Each ballot contains a unique bar code stamp that is part of a program the Postal Service calls “intelligent mail.”

Basically, it enables both the Postal Service and the Denver Election Division to track the delivery of each ballot as it makes it way to every household.

“Denver has done it like nobody else,” Rupert said. “I’m not sure they were entirely the first in the nation. But they are certainly a leader.”

Voters can sign up for the program at the Elections Division page at Denvergov.org and clicking on the Ballot Trace icon.

“People track it the same way you would track a normal package,” said Alton Dillard, a spokesman for the Elections Division. “So, you get proactive text messages or emails whatever, letting you know where your ballot is.”

When voters drop their ballot off at one of the 28 ballot collections boxes around the city, they can also track their progress until they are processed and accounted for, Dillard said.

If this year’s municipal election is like most others, more than half the ballots delivered will never record a single vote.

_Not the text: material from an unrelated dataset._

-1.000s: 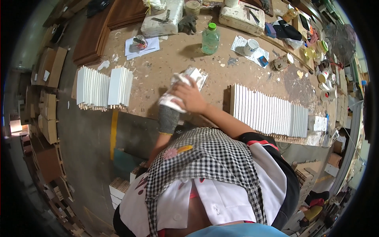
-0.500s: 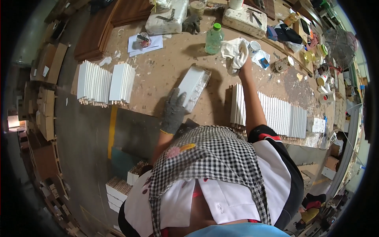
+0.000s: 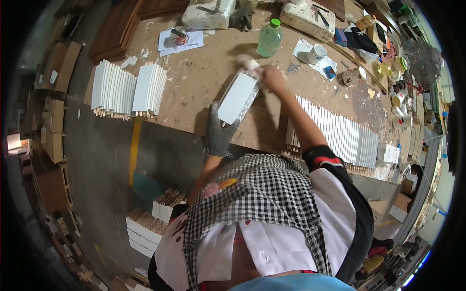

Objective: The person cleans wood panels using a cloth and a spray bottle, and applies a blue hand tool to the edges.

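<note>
A white rectangular board [image 3: 237,99] lies slantwise on a block wrapped in clear plastic [image 3: 248,107], near the middle of the workbench. My left hand [image 3: 221,133], in a grey glove, grips the board's near end, with a small wooden peg sticking out beside the fingers. My bare right hand [image 3: 273,80] is closed on a white rag [image 3: 248,63] at the board's far end; the rag and fingers are blurred by motion. Just beyond the rag stands a green-capped bottle [image 3: 270,40] of pale green liquid.
White boards with wooden pegs stand in rows on the left [image 3: 114,89] and right [image 3: 335,133]. A white cup [image 3: 317,54] sits on paper at the right. Farther back are plastic-wrapped blocks [image 3: 206,17], a dark glove [image 3: 241,19] and a dark cap [image 3: 360,40].
My right hand has brought the rag from beside the cup, left and nearer, to the board's far end. My left hand has shifted to grip the board's near end.
</note>
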Tool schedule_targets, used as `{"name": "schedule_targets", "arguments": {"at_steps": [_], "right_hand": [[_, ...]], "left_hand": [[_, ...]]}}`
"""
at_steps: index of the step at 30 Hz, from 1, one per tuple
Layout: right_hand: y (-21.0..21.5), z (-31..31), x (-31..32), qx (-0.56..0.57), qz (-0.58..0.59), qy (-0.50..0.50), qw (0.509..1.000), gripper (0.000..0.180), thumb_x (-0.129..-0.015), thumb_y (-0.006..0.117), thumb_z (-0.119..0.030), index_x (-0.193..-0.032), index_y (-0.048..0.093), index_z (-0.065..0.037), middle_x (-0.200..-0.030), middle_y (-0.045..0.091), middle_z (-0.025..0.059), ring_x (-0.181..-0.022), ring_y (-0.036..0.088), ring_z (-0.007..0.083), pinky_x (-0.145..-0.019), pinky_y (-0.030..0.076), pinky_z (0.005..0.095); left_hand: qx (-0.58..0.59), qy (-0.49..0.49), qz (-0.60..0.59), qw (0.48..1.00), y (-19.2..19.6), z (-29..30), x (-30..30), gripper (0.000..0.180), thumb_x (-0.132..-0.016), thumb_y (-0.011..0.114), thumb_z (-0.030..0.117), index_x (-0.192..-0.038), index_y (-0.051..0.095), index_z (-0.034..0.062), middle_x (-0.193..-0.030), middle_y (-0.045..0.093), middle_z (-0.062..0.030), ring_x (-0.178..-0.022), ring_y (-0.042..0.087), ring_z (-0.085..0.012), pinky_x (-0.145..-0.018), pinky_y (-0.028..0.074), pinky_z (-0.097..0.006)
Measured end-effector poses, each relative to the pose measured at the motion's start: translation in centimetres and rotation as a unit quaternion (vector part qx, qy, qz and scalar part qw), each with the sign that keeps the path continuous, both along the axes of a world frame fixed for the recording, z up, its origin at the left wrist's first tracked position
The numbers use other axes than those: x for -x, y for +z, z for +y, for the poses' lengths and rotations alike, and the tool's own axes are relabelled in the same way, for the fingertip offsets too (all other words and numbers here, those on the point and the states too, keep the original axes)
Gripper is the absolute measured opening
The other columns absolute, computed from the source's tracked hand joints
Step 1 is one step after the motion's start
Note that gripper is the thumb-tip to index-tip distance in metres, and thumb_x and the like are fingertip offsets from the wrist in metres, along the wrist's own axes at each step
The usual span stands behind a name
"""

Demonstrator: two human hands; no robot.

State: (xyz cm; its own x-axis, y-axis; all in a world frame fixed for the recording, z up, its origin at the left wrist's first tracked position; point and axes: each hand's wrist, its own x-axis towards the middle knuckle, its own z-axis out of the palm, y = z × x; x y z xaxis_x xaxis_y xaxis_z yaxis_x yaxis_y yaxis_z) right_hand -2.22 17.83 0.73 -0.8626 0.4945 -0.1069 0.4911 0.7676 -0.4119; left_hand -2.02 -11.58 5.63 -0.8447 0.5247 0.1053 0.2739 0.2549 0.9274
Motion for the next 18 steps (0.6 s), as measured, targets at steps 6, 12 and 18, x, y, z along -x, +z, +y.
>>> {"name": "schedule_targets", "arguments": {"at_steps": [6, 12, 18], "right_hand": [[8.0, -5.5, -1.4, 0.036, 0.225, -0.001, 0.974, 0.037, -0.094, 0.055, -0.041, -0.095, 0.071, -0.008, -0.091, 0.071, 0.0195, -0.082, 0.068, 0.0368, -0.073, 0.052, 0.0470], [6.1, -13.9, -3.5, 0.000, 0.157, 0.343, 0.926, 0.045, -0.095, 0.060, -0.039, -0.136, 0.058, -0.021, -0.149, 0.048, 0.0073, -0.141, 0.041, 0.0255, -0.119, 0.020, 0.0522], [1.1, 0.1, 0.5, 0.057, -0.024, -0.063, 0.996, 0.047, -0.098, 0.049, -0.049, -0.110, 0.069, -0.007, -0.092, 0.069, 0.0236, -0.087, 0.067, 0.0413, -0.075, 0.052, 0.0499]], "left_hand": [[-0.190, 0.078, -0.109, 0.973, -5.5, -0.5, -0.2, 0.102, -0.072, 0.080, -0.005, -0.152, 0.017, 0.0013, -0.140, 0.045, -0.0163, -0.124, 0.051, -0.0273, -0.096, 0.052, -0.041], [-0.328, -0.005, -0.425, 0.844, -3.4, -0.7, 1.9, 0.063, -0.085, 0.071, 0.011, -0.140, 0.042, 0.0028, -0.131, 0.052, -0.0134, -0.116, 0.055, -0.0247, -0.095, 0.053, -0.040], [-0.079, 0.042, -0.135, 0.987, -3.6, -1.6, 0.7, 0.081, -0.079, 0.082, 0.009, -0.145, 0.035, 0.0025, -0.136, 0.049, -0.0162, -0.125, 0.050, -0.0274, -0.101, 0.048, -0.040]]}}
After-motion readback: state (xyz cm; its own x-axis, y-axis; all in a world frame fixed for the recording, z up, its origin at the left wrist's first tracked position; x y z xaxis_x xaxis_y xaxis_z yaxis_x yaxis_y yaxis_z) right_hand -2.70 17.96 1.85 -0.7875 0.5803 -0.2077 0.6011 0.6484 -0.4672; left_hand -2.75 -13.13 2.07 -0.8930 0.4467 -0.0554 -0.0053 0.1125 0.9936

Dillard said the average spring municipal election usually generates a 30 percent turnout.

“Now that people are used to getting these types of (mail) ballots for every election, we hope it will be higher,” Dillard said.

Turnout this year may be different. There are several competitive races for mayor and city council involving an unusually high number of candidates.

And there are two unique, first-in-the-nation ballot initiatives. One would establish the right of homeless people to live on the streets. Another would seek to decriminalize possession of small amounts of so-called magic mushrooms.

Voters have until May 7 to cast their ballots.